[Records from a data source]
____

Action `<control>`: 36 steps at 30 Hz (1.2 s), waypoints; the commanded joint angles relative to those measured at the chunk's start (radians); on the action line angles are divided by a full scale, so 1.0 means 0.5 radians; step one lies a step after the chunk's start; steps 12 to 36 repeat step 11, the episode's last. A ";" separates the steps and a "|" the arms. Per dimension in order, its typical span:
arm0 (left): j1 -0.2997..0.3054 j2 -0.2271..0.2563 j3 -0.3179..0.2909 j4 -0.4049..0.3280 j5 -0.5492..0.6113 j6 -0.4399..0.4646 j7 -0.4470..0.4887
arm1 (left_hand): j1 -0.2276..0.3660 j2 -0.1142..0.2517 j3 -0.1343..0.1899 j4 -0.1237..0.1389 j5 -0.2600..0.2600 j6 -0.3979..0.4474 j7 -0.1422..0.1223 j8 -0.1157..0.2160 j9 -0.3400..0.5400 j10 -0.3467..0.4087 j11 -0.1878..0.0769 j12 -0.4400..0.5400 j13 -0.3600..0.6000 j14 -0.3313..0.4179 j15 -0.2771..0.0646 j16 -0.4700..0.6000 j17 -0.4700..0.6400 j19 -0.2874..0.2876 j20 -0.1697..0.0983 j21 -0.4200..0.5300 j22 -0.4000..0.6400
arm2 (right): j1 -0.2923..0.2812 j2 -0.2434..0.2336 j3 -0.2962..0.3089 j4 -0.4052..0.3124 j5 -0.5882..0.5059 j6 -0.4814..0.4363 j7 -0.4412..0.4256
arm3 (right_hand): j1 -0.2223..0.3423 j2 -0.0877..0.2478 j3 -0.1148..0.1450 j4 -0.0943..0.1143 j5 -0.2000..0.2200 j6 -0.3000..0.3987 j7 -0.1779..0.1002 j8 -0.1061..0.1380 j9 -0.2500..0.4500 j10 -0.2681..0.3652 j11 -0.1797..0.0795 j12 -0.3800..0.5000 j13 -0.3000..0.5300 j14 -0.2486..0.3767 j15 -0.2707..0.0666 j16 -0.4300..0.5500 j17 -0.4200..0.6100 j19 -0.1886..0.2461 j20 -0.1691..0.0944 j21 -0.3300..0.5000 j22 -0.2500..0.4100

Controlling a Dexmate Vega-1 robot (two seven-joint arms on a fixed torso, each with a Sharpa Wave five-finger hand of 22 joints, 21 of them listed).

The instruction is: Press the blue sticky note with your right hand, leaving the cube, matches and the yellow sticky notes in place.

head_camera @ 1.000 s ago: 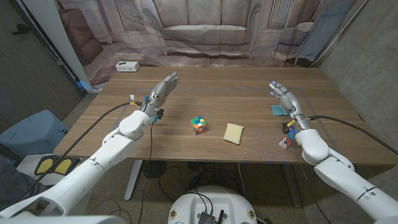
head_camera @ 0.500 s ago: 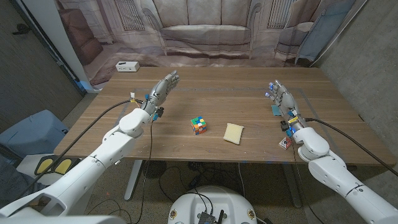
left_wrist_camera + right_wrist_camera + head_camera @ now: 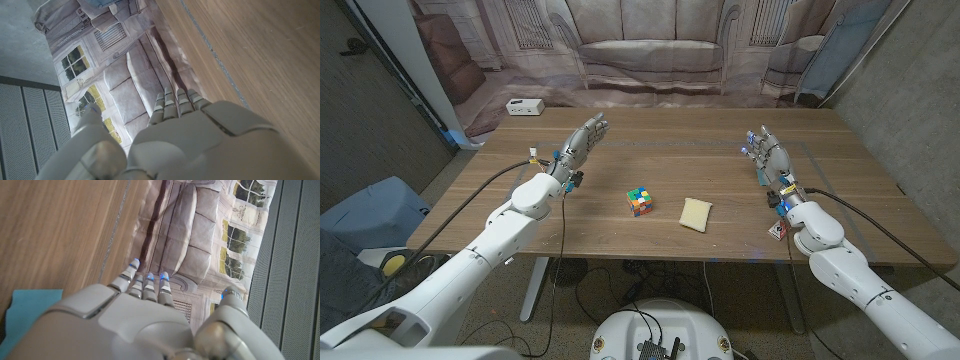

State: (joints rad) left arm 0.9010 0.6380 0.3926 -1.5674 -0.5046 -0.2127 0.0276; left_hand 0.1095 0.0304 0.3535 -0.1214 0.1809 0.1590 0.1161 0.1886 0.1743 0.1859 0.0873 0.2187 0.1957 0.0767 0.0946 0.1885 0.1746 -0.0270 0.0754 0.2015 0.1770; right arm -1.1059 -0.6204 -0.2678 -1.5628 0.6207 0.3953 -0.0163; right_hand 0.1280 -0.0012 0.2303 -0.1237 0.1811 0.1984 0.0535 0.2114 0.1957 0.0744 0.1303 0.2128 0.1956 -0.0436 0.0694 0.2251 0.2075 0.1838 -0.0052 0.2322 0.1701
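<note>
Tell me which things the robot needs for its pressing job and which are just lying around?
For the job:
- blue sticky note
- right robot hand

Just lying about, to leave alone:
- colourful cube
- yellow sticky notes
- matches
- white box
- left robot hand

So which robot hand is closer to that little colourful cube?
The left. The left robot hand hovers beyond the cube, off to its left; the right robot hand is farther off, over the blue sticky note near the table's right side.

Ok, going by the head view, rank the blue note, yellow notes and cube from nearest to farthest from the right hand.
1. Blue note: directly under the right hand.
2. Yellow notes: toward the table's middle.
3. Cube: just beyond them, toward the left arm.
</note>
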 commanded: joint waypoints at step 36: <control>-0.028 -0.047 0.016 0.064 -0.063 0.010 -0.022 | 0.007 0.016 -0.001 -0.010 -0.003 0.019 0.002 0.000 0.009 0.009 0.003 -0.006 0.006 0.010 0.008 -0.005 0.008 0.011 -0.003 -0.003 0.006 | 0.201 0.042 -0.109 0.195 -0.023 -0.040 0.078 | -0.034 -0.010 -0.019 0.006 0.017 -0.002 0.012 0.004 -0.004 -0.015 0.007 -0.005 0.001 -0.015 0.004 -0.013 0.007 -0.012 -0.003 -0.015 0.006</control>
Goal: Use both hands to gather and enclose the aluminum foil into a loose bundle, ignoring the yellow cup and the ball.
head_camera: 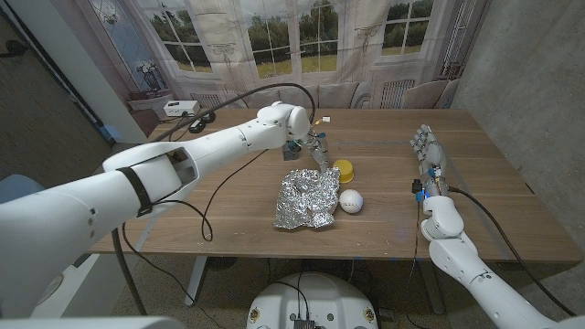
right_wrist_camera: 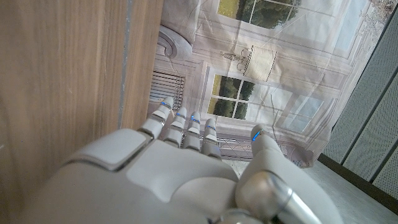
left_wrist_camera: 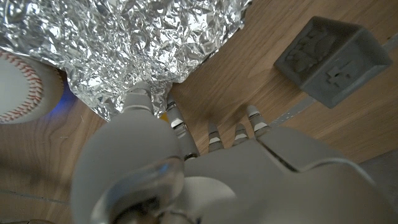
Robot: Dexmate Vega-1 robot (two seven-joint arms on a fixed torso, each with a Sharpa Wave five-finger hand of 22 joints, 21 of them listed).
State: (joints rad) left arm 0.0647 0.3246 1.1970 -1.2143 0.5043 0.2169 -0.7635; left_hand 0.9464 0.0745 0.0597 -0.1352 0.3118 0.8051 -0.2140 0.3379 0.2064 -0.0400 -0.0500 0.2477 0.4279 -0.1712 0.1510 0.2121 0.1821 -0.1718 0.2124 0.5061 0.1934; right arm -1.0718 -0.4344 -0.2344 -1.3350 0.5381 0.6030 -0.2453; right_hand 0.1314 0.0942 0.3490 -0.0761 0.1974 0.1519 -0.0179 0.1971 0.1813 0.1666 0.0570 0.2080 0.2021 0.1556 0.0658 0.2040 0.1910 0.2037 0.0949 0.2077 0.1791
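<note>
Foil (head_camera: 306, 199): crumpled sheet, centre of frame, on surface (head_camera: 238, 210).
Left robot hand (head_camera: 319, 147): just above foil's upper edge, fingers apart, empty.
Right robot hand (head_camera: 428, 153): right of frame, fingers straight, empty.
Ball (head_camera: 351, 200): touching foil's right edge.

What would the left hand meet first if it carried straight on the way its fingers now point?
Most likely the aluminum foil: the left hand points its fingers at the crumpled sheet's near edge, with little bare wood between. Exact depth is unclear.
</note>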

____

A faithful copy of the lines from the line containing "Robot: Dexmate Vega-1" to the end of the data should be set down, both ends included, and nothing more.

Robot: Dexmate Vega-1 robot (two seven-joint arms on a fixed torso, each with a Sharpa Wave five-finger hand of 22 joints, 21 of them listed).
State: (joints rad) left arm 0.0647 0.3246 1.1970 -1.2143 0.5043 0.2169 -0.7635; left_hand 0.9464 0.0745 0.0597 -0.1352 0.3118 0.8051 -0.2140 0.3379 0.2064 -0.0400 -0.0500 0.2477 0.4279 -0.1712 0.1510 0.2121 0.1821 -0.1718 0.2124 0.5061 0.1934; right arm -1.0718 -0.4344 -0.2344 -1.3350 0.5381 0.6030 -0.2453; right_hand 0.1314 0.0942 0.3490 -0.0761 0.1974 0.1519 -0.0179 0.1971 0.1813 0.1666 0.0570 0.2080 0.2021 0.1556 0.0658 0.2040 0.1910 0.2037 0.0949 0.2077 0.1791
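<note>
Foil (head_camera: 306, 199): crumpled sheet, centre of frame, on surface (head_camera: 238, 210).
Left robot hand (head_camera: 319, 147): just above foil's upper edge, fingers apart, empty.
Right robot hand (head_camera: 428, 153): right of frame, fingers straight, empty.
Ball (head_camera: 351, 200): touching foil's right edge.

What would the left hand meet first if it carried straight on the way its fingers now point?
Most likely the aluminum foil: the left hand points its fingers at the crumpled sheet's near edge, with little bare wood between. Exact depth is unclear.
</note>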

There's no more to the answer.